ASSIGNED TASK:
Only the images get left out; everything else in the records is to be transcribed exactly.

━━━━

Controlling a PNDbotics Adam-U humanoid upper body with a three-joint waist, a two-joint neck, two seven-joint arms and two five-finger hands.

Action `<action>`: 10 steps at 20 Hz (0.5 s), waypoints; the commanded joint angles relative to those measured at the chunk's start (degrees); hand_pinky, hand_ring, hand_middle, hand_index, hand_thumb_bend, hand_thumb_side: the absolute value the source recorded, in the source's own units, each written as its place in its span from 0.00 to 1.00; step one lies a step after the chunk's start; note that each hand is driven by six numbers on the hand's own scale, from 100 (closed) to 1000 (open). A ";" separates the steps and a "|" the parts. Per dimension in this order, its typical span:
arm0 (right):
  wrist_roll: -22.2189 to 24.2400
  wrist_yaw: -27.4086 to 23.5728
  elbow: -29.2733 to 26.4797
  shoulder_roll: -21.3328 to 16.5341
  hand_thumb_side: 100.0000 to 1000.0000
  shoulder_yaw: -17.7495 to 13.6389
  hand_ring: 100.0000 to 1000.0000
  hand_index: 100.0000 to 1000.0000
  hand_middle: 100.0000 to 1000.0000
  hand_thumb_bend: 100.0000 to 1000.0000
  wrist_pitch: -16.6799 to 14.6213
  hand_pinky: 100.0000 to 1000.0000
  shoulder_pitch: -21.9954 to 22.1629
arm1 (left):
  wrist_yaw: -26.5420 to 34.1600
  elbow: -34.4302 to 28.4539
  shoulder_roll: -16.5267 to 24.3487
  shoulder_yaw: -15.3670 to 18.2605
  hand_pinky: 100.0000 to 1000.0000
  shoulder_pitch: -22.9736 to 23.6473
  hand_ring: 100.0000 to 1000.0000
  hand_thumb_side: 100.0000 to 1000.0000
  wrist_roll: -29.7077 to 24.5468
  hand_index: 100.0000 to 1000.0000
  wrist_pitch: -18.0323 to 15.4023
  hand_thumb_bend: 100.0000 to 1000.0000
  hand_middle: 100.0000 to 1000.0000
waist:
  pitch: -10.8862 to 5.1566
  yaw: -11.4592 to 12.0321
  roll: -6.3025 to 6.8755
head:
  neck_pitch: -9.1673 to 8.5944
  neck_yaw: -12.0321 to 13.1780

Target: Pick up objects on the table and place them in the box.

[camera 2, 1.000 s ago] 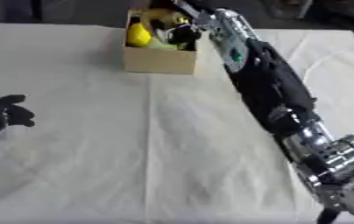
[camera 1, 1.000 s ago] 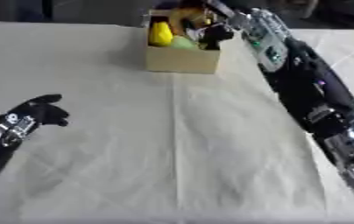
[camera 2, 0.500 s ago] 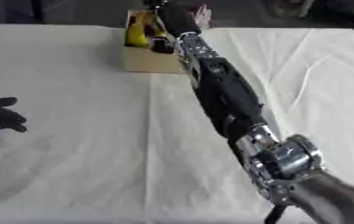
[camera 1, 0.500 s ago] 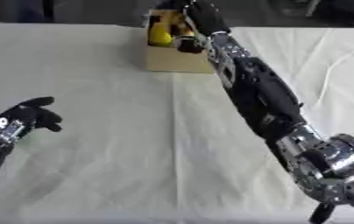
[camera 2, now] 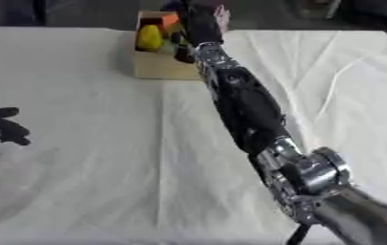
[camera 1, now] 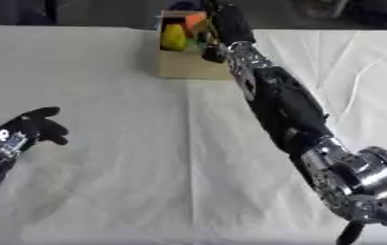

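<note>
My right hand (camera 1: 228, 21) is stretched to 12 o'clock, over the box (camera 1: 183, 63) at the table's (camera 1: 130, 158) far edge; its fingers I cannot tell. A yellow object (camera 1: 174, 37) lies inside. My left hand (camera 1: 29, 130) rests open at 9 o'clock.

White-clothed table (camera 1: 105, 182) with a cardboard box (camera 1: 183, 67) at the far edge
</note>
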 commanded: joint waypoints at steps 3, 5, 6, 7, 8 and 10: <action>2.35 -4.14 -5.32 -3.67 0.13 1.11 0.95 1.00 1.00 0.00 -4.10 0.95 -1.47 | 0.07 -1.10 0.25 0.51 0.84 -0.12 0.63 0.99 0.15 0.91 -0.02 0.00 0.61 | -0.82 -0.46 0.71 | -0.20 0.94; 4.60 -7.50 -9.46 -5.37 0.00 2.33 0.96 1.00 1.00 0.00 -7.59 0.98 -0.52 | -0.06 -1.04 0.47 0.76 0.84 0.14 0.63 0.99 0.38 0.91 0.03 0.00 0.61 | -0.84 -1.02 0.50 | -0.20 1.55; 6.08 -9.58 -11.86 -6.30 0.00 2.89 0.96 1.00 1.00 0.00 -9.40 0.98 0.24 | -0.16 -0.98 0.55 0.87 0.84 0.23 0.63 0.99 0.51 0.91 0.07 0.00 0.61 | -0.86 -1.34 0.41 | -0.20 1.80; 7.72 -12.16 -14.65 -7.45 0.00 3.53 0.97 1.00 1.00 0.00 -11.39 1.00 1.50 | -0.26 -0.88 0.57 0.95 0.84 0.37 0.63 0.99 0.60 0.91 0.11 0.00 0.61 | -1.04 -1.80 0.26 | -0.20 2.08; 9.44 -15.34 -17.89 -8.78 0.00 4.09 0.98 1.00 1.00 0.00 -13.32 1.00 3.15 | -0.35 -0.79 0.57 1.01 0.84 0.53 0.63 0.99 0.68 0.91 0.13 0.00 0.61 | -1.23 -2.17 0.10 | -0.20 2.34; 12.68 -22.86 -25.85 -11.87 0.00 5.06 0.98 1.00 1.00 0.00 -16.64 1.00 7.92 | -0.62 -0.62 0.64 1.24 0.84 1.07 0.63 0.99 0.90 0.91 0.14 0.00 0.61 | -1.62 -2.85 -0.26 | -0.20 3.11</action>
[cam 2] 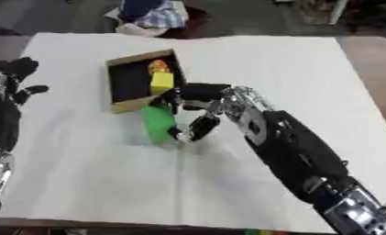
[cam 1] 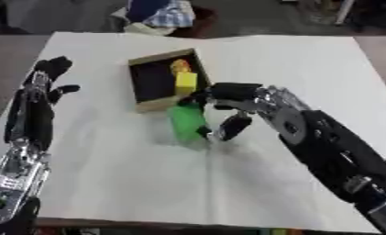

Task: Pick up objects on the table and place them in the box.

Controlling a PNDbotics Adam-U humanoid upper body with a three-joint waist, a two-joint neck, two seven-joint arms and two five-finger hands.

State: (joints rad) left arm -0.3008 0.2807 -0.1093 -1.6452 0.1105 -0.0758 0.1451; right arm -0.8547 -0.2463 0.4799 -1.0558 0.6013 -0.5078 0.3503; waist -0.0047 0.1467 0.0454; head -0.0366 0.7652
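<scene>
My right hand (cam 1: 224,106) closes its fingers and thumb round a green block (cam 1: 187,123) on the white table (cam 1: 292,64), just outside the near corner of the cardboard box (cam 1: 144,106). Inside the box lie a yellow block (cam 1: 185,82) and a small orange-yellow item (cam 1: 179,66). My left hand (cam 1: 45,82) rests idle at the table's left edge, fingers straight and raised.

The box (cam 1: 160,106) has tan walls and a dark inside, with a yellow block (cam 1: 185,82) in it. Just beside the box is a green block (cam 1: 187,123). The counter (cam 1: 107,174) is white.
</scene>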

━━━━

SOLUTION:
Controlling a PNDbotics Adam-U humanoid upper body with a three-joint waist, a two-joint neck, two seven-joint arms and two five-finger hands.

Action `<action>`: 10 steps at 20 Hz (0.5 s), waypoints; the commanded joint angles relative to those measured at the chunk's start (degrees); hand_pinky, hand_ring, hand_middle, hand_index, hand_thumb_bend, hand_thumb_side: the absolute value the source recorded, in the source's own units, each written as its place in its span from 0.00 to 1.00; step one lies a step after the chunk's start; note that each hand is driven by six numbers on the hand's own scale, from 100 (closed) to 1000 (open). A ";" separates the steps and a "|" the parts. Per dimension in this order, its typical span:
arm0 (right):
  wrist_roll: -22.2189 to 24.2400
  wrist_yaw: -27.4086 to 23.5728
  elbow: -29.2733 to 26.4797
  shoulder_roll: -21.3328 to 16.5341
  hand_thumb_side: 100.0000 to 1000.0000
  shoulder_yaw: -17.7495 to 13.6389
  hand_ring: 100.0000 to 1000.0000
  hand_index: 100.0000 to 1000.0000
  hand_middle: 100.0000 to 1000.0000
  hand_thumb_bend: 100.0000 to 1000.0000
  wrist_pitch: -16.6799 to 14.6213
  hand_pinky: 100.0000 to 1000.0000
  shoulder_pitch: -21.9954 to 22.1629
arm1 (left):
  wrist_yaw: -26.5420 to 34.1600
  elbow: -34.4302 to 28.4539
  shoulder_roll: -16.5267 to 24.3487
  shoulder_yaw: -15.3670 to 18.2605
  hand_pinky: 100.0000 to 1000.0000
  shoulder_pitch: -22.9736 to 23.6473
  hand_ring: 100.0000 to 1000.0000
  hand_thumb_side: 100.0000 to 1000.0000
  wrist_roll: -29.7077 to 24.5468
  hand_index: 100.0000 to 1000.0000
  wrist_pitch: -18.0323 to 15.4023
  hand_thumb_bend: 100.0000 to 1000.0000
  hand_middle: 100.0000 to 1000.0000
waist:
  pitch: -10.8862 to 5.1566
  yaw: -11.4592 to 12.0321
  roll: -6.3025 to 6.8755
head:
  neck_pitch: -9.1673 to 8.5944
  neck_yaw: -12.0321 to 13.1780

Target: Pick up objects on the table and place them in the box.

[camera 2, 1.000 s ago] 
[camera 1, 1.000 s ago] 
[camera 2, 0.500 s ago] 
[camera 1, 0.500 s ago] 
[camera 2, now] 
[camera 1, now] 

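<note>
My right hand (camera 1: 228, 21) is stretched to 12 o'clock, over the box (camera 1: 183, 63) at the table's (camera 1: 130, 158) far edge; its fingers I cannot tell. A yellow object (camera 1: 174, 37) lies inside. My left hand (camera 1: 29, 130) rests open at 9 o'clock.

White-clothed table (camera 1: 105, 182) with a cardboard box (camera 1: 183, 67) at the far edge
</note>
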 commanded: joint waypoints at steps 3, 5, 6, 7, 8 and 10: <action>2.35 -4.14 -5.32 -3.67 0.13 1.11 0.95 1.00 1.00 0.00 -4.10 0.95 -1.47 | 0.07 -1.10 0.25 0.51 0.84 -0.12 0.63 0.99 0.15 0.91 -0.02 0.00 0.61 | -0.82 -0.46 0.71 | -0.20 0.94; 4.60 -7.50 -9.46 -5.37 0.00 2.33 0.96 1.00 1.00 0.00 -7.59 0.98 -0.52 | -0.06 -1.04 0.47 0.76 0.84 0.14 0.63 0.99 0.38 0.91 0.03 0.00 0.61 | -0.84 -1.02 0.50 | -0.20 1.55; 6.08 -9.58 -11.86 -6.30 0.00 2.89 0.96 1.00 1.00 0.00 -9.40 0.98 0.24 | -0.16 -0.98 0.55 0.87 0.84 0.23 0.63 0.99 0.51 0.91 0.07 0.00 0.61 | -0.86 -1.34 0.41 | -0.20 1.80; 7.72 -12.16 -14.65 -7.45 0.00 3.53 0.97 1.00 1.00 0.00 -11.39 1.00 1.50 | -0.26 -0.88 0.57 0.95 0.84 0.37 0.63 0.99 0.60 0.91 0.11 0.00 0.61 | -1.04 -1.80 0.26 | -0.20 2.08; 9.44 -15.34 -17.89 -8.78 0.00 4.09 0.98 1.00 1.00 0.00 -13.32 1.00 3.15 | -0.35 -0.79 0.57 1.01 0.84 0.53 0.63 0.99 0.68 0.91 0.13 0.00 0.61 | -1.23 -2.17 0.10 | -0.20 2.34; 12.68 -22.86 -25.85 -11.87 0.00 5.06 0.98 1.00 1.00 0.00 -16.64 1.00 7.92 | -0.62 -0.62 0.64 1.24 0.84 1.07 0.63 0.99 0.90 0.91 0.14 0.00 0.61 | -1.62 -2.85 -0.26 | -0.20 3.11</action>
[cam 2] 
[cam 1] 

Task: Pick up objects on the table and place them in the box.

Controlling a PNDbotics Adam-U humanoid upper body with a three-joint waist, a two-joint neck, two seven-joint arms and two five-finger hands.

State: (joints rad) left arm -0.3008 0.2807 -0.1093 -1.6452 0.1105 -0.0758 0.1451; right arm -0.8547 -0.2463 0.4799 -1.0558 0.6013 -0.5078 0.3503; waist -0.0047 0.1467 0.0454; head -0.0366 0.7652
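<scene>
My right hand (cam 1: 224,106) closes its fingers and thumb round a green block (cam 1: 187,123) on the white table (cam 1: 292,64), just outside the near corner of the cardboard box (cam 1: 144,106). Inside the box lie a yellow block (cam 1: 185,82) and a small orange-yellow item (cam 1: 179,66). My left hand (cam 1: 45,82) rests idle at the table's left edge, fingers straight and raised.

The box (cam 1: 160,106) has tan walls and a dark inside, with a yellow block (cam 1: 185,82) in it. Just beside the box is a green block (cam 1: 187,123). The counter (cam 1: 107,174) is white.
</scene>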

This output has been written out in full.